Rabkin on Ricci: Court Draws a Line, Then Smudges It
The Supreme Court's June 29 5-4 decision in Ricci v. DeStefano reveals the complexity of the case, says Professor Jeremy Rabkin, pointing to a 40-page dissent and a majority opinion nearly as long that is "far from a ringing statement of fundamental principles." "As in so many past cases on racial preferences, the Court has tried to draw a line—and then smudged it," says Rabkin.
The plaintiffs in Ricci v. DeStefano, white and Hispanic firefighters in New Haven, scored high enough on a civil service exam to qualify for promotions; however, the exam was tossed and the promotions denied on the basis that no African-Americans and too few Hispanics scored high enough to merit such promotions. The decision was upheld in a series of opinions up through the Second Circuit Court of Appeals, in which Judge Sonia Sotomayor, currently a nominee to the Supreme Court, afirmed the ruling. The Supreme Court overturned that decision, though not without significant dissent.

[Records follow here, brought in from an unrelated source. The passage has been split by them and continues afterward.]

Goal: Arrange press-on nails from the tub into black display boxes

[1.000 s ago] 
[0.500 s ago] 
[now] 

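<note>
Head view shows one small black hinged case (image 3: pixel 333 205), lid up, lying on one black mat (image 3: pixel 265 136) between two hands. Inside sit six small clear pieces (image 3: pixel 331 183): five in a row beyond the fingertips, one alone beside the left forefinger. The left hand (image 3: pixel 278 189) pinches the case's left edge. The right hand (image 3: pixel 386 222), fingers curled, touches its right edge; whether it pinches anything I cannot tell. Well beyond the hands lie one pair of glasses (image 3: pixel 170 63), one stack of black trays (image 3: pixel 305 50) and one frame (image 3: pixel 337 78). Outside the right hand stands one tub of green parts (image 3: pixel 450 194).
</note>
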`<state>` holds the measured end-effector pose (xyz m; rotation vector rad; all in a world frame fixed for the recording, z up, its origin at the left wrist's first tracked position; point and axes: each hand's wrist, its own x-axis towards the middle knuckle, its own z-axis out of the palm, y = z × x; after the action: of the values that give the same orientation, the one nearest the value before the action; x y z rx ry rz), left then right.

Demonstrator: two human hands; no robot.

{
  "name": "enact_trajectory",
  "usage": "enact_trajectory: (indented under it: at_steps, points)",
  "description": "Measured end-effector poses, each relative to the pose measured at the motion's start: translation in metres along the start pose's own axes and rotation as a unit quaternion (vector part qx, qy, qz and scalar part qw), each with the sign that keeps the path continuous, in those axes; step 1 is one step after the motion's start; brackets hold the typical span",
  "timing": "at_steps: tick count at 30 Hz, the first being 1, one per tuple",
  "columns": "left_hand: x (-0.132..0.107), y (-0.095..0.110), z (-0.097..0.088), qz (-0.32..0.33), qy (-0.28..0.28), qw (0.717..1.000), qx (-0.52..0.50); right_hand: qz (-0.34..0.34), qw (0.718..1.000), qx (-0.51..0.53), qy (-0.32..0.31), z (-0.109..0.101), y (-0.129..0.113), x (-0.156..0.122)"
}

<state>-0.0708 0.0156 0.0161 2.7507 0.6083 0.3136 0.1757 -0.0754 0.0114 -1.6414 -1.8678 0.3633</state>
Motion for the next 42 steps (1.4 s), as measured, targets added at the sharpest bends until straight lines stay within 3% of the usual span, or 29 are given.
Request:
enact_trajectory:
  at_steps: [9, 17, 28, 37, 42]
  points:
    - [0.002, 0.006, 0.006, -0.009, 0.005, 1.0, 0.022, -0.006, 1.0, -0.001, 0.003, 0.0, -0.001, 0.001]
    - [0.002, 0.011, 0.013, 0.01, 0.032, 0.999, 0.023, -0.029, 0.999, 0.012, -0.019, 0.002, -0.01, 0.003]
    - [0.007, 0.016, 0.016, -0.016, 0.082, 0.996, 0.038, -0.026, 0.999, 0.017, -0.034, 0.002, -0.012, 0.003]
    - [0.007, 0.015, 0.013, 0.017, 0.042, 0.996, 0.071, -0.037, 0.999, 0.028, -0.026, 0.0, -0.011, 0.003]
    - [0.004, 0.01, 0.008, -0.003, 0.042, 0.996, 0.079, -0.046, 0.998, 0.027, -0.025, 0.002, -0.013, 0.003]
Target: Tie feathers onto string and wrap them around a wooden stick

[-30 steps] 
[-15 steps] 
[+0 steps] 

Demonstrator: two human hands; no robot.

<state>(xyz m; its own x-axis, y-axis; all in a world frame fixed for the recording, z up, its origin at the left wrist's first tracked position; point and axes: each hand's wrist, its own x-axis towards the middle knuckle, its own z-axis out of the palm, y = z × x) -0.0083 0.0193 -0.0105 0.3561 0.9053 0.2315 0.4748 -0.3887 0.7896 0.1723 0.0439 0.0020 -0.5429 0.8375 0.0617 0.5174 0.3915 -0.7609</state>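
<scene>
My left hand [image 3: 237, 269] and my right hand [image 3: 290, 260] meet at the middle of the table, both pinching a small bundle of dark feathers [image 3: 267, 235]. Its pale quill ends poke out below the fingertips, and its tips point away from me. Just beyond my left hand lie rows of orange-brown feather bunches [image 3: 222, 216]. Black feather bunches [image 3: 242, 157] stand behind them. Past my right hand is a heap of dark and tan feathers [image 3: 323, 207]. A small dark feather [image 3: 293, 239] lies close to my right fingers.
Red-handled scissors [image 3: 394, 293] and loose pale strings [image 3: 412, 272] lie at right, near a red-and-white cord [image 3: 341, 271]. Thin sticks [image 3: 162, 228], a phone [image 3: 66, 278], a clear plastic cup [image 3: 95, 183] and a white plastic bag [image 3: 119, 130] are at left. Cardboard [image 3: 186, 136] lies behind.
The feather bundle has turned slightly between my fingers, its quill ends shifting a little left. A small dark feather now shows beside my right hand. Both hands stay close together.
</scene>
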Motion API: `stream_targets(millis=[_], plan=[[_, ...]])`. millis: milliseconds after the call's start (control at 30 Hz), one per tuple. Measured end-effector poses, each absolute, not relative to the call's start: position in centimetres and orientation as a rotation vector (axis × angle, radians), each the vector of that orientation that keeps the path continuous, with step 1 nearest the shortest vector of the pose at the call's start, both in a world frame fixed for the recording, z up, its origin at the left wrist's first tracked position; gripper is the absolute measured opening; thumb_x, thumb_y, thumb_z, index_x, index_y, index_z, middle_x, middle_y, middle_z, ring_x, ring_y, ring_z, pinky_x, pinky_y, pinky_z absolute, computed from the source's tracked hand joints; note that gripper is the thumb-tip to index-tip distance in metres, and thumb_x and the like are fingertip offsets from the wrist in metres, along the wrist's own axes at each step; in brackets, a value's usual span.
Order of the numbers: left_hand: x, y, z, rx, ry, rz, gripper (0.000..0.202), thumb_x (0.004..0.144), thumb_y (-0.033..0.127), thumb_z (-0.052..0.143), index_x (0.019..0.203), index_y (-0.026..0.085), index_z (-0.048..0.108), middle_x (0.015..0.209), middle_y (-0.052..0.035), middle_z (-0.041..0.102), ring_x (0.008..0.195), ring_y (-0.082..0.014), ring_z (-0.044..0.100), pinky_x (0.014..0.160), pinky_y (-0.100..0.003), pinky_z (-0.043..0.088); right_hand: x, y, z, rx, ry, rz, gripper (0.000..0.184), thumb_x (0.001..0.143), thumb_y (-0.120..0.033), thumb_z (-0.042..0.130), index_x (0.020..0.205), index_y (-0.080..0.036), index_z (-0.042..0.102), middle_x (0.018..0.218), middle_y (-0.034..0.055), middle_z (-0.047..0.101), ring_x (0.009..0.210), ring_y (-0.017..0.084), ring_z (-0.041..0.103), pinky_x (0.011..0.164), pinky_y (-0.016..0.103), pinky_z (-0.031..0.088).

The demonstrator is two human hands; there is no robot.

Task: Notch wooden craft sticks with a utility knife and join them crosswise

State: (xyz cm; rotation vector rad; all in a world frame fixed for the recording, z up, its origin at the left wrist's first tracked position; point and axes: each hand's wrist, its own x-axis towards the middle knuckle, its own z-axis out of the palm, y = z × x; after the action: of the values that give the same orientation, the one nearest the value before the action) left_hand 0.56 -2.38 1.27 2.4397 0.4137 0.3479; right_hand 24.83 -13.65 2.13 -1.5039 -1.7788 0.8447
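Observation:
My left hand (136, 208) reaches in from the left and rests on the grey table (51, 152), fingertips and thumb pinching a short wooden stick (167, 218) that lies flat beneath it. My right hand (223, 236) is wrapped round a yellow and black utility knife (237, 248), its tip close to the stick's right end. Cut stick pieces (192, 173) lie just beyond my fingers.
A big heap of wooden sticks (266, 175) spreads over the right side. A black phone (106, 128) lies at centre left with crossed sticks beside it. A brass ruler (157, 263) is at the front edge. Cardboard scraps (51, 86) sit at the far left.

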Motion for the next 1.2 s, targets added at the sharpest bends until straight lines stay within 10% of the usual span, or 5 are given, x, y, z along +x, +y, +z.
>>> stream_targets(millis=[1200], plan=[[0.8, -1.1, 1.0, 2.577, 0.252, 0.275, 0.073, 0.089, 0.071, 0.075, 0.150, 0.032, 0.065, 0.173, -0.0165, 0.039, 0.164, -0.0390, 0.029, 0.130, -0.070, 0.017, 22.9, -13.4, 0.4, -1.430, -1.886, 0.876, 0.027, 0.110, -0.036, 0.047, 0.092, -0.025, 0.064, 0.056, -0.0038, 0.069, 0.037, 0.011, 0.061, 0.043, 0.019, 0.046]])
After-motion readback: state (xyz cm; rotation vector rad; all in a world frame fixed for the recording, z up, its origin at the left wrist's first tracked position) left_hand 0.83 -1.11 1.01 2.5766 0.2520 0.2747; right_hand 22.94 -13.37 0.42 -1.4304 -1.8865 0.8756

Rabkin examines the conflicting viewpoints expressed by the Justices and the concept of "disparate impact" and its effect on decision making.
RICCI Leaves a Lot For Sotomayor To Explain, HumanEvents.com, June 30, 2009. by Jeremy Rabkin.
"Kennedy's opinion insisted the city would need to have 'a strong basis in evidence' for its claim that the test could be found discriminatory in subsequent litigation. Otherwise, he warned, 'fear of disparate-impact liability would encourage race-based action at the slightest hint of disparate impact' which 'would amount to a de facto quota system.' Justice Ginsburg thought employers should be allowed to discard test results when a test shows a 'disparate impact' and there is 'good cause' to think that differential would justify a discrimination claim. Ginsburg's 'good cause' presumably means more than just any pretext.
"Even under Kennedy's standard, however, the law seems to encourage employers to take race into account to some degree. Justice Kennedy acknowledges that employers are not prohibited 'from considering, before administering a test or practice, how to design that test or practice in order to provide a fair opportunity for all individuals, regardless of their race.' That seems, in fact, to invite employers to glance at the racial implications of tests before they decide which test to use. If employers don't take race into account at any stage, they are increasing their liability to 'disparate impact' lawsuits.
"So if the Constitution requires government to be color-blind, how can it be constitutional for a federal law to nudge employers, even in a somewhat indirect way, into taking race into account in their hiring and promotion decisions? Justice Scalia brought up this concern in a concurring opinion but it says much about the current state of this issue that no other justice joined his opinion."